**Exercise details:**
Would you reproduce exactly the lines below from the one holding "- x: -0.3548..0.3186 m" through the one holding "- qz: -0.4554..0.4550", inclusive, and no others?

**Input data:**
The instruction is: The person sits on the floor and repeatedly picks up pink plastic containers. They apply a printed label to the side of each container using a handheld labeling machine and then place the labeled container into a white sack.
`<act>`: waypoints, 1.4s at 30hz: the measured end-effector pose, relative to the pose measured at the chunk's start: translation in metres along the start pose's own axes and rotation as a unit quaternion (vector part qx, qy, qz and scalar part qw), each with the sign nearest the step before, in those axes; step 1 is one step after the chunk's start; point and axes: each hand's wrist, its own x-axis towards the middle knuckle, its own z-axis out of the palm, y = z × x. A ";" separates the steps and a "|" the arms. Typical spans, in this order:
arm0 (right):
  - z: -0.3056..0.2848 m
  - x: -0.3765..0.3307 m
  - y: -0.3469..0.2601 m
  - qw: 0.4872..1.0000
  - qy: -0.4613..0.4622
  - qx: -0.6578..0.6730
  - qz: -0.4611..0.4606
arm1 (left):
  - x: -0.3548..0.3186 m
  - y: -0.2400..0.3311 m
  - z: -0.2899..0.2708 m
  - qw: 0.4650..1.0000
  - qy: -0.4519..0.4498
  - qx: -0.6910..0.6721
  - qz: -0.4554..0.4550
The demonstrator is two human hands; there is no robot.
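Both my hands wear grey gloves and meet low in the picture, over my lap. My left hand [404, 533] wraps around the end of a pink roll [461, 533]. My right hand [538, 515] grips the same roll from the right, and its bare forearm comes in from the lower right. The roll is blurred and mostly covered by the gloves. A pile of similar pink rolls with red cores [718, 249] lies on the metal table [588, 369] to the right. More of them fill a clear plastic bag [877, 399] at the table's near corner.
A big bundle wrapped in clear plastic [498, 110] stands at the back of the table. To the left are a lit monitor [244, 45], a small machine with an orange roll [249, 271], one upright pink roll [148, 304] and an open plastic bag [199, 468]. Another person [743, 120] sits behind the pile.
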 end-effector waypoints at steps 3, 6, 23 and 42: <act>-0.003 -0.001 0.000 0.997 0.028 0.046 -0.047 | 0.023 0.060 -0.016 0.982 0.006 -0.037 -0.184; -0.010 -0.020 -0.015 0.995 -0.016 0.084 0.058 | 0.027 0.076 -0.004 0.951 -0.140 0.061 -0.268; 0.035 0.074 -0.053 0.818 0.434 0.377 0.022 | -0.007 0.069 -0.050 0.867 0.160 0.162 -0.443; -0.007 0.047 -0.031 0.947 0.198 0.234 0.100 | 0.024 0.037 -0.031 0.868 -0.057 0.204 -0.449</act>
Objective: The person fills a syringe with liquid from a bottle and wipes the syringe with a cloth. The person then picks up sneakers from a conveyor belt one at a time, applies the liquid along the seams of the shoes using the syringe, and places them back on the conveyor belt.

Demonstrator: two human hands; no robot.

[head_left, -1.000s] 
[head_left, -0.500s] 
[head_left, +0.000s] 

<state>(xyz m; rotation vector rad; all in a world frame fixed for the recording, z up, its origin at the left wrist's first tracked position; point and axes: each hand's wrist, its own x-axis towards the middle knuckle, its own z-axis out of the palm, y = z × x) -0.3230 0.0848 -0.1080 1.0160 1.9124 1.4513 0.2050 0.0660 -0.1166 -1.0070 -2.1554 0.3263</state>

**Expected answer:**
  - x: -0.3548..0.3186 m
  - y: -0.2400..0.3311 m
  - z: -0.2899..0.2708 m
  - qw: 0.4650..1.0000
  - qy: -0.4519..0.4498
  - qx: -0.6910..0.6721
  - qz: -0.4554..0.4550

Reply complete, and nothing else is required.